Little of this would have been possible if a right-wing Likud government still held power in Israel. Likud’s policy was that it would not yield one inch of the territories taken by Israel in the 1967 war nor would it sign an autonomy agreement that would turn over any real political power to the nearly 2 million Palestinians of the West Bank and Gaza Strip. The successor Labor-led coalition is, however, prepared to make far-reaching territorial and political compromises to get a settlement. The question now is whether the Palestinians are able to respond to this greatly moderated position with equal flexibility.

The answer so far isn’t encouraging. As the latest round of talks ended this week Hanan Ashrawi, the spokeswoman for the Palestinians, indicated a probable rejection of Israel’s substantial offer to cede to the Palestinians most of the day-to-day control over their own lives.
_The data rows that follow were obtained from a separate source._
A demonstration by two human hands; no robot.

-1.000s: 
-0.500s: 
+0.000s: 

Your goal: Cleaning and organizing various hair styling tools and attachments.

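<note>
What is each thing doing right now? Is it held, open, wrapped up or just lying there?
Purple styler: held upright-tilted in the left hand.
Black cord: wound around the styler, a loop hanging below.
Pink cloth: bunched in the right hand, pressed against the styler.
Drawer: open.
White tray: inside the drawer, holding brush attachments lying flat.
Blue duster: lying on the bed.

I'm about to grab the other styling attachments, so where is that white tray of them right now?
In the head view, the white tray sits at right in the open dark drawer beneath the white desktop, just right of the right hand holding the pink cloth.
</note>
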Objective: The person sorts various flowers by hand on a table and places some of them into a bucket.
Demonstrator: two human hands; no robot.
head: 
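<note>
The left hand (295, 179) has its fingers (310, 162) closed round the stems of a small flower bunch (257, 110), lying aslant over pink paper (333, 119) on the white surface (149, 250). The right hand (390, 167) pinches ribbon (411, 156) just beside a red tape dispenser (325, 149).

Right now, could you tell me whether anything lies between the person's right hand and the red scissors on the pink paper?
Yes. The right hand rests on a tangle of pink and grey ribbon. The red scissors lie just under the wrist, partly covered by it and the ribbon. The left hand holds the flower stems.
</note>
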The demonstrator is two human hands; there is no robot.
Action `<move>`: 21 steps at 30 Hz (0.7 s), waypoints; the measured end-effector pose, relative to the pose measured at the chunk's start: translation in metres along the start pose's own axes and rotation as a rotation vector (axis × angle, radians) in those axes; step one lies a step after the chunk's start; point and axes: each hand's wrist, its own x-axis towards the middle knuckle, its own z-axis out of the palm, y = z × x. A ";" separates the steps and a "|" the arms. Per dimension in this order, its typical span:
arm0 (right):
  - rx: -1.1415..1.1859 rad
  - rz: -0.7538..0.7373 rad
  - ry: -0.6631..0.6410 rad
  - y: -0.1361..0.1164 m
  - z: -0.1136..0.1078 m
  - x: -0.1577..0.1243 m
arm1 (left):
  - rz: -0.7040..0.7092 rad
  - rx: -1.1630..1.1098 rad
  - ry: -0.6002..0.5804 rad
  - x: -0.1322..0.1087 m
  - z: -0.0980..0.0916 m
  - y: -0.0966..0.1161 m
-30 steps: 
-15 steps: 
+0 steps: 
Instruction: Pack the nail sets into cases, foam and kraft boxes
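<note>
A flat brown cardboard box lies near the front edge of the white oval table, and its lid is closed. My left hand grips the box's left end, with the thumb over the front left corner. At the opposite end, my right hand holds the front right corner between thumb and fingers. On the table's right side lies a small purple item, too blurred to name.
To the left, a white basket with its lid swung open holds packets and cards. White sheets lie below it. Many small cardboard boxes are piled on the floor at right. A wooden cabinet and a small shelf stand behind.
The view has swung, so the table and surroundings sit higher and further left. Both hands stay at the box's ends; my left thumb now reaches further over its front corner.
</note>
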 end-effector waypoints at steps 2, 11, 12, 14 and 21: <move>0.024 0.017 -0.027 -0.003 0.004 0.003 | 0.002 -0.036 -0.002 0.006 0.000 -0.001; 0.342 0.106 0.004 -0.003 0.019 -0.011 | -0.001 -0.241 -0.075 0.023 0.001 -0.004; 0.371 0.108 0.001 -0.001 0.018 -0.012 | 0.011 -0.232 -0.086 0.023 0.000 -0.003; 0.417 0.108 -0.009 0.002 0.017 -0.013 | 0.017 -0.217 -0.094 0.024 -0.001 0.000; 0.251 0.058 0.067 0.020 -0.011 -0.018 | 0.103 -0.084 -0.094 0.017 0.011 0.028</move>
The reason, she said, was a concern that if the Palestinians accepted a less than total transfer of power it could end up being all they would get.

No doubt that concern exists, just as some Israelis are concerned that conceding anything to the Palestinians would only prompt demands that they give up more and more, until nothing was left to give. But there can be no doubt either that if the Palestinians stick to a maximalist position they risk coming out of the talks not with half or two-thirds of a loaf but with no bread at all. All now depends on a readiness to compromise. For the Palestinians that means rejecting the arguments--and, even more to the point, the threats--of the radicals in their ranks. The alternative, refusing to settle for anything less than the absolutist position, only guarantees failure.